Mais alors, où se situe-t-on lorsqu’on est entre deux chaises d’un désir non identifié ? Quand «porter» et «mettre au monde» sont deux verbes qui font peur. L’idée de partager mon corps, qu’il grossisse, se transforme, s’abîme, se déchire, soit marqué, endommagé, malmené, et mette du temps à encaisser ce truc fou sans jamais retrouver sa forme initiale, me tourmente. J’ai toujours considéré les enfants (même ceux de ma famille ou de mes amis) comme un monde parallèle, je les ai toujours ignorés. Je n’ai jamais été une fille rêvant d’avoir des enfants, comme si j’avais toujours eu conscience, très jeune, de la responsabilité abyssale que cela impliquait et de l’autonomie que cela pouvait me retirer. Néanmoins, je ne suis pas de celles qui ont décidé qu’elles ne seraient pas mères. Ni qui le souhaitent à tout prix.

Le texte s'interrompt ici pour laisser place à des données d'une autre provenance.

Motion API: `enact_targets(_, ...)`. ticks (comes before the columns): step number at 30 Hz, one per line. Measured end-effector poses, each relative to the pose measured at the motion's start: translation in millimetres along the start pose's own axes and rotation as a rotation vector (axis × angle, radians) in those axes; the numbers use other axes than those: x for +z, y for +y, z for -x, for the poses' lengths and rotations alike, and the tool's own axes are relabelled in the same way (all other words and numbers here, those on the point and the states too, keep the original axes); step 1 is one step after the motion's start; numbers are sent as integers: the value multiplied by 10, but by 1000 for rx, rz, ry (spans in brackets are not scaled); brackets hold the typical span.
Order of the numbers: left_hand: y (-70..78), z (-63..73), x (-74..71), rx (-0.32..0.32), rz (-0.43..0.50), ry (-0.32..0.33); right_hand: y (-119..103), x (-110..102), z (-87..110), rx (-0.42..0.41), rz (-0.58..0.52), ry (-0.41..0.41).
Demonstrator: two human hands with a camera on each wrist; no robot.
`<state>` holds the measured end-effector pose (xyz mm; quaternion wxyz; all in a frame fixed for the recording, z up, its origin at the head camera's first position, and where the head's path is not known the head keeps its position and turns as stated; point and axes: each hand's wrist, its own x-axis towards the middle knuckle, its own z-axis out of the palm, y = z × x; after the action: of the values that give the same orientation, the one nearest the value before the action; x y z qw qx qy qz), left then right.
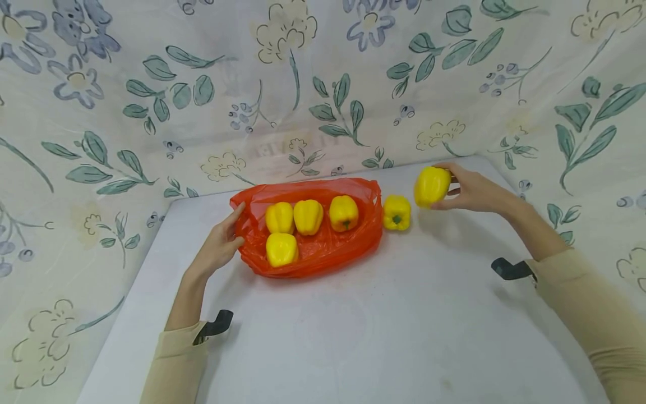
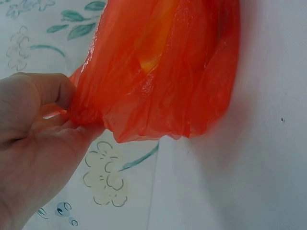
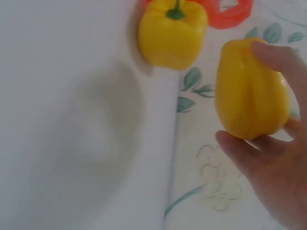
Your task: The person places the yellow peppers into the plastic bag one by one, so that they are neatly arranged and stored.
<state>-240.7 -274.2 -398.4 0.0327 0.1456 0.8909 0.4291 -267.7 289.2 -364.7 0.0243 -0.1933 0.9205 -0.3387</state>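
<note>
A red plastic bag (image 1: 323,255) lies on the white table with its mouth spread, and several yellow bell peppers (image 1: 308,217) sit inside it. My left hand (image 1: 219,244) pinches the bag's left edge between thumb and fingers; the left wrist view shows the thin red film (image 2: 163,96) bunched in that grip. Just outside the bag's right end stands another yellow bell pepper (image 1: 397,213), stem facing me. To its right, my right hand (image 1: 469,188) holds a yellow bell pepper (image 1: 432,187) above the table, thumb and fingers around it, as the right wrist view also shows.
The white table (image 1: 333,336) stretches toward me, its far edge running behind the bag. A floral cloth (image 1: 227,112) hangs behind and at both sides. Dark devices (image 1: 512,269) are strapped at both sleeve cuffs.
</note>
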Motion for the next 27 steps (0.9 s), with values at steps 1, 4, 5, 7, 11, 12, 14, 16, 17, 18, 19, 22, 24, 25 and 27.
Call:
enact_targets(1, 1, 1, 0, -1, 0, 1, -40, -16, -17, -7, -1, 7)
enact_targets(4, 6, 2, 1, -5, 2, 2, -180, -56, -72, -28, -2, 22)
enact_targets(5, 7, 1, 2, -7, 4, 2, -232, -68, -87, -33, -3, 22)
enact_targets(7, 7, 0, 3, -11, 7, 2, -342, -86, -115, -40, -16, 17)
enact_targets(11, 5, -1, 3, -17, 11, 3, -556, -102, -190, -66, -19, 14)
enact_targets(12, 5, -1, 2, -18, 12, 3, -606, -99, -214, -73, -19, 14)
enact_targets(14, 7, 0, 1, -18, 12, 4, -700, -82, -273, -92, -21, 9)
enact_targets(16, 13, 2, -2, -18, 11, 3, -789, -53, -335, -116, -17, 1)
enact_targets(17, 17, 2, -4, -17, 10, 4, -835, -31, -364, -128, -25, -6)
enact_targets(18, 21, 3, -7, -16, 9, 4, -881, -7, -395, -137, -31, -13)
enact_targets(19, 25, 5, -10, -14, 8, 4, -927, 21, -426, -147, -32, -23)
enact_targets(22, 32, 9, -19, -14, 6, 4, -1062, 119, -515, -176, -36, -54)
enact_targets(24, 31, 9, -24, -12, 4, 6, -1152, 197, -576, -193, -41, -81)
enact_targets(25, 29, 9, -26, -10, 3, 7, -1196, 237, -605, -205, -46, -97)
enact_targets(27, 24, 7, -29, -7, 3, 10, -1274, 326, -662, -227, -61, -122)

Je sais qu’il est t**d. On est tous au courant qu’on est beaucoup plus fertile à 22 qu’à 40. Alors, quelle femme est-on lorsqu’on appartient à cette cette catégorie bancale : “je ne sais toujours pas si je veux des enfants et je sais que je n’ai plus le temps d’avoir le temps d’y réfléchir” ?
Mon rapport aux enfants a quelque peu évolué ces dernières années (je les ignore moins), et même si je ne sais toujours pas si je veux être mère, une vieille mère du coup, et si cela sera possible, je regarde celles qui le deviennent avec un regard d’amour sur ce qu’elles s’apprêtent à vivre.
Laisser la vie et ses chapitres mystérieux s’écrirent selon ce que l’on doit vivre, quelque soit le vertige de l’incertitude.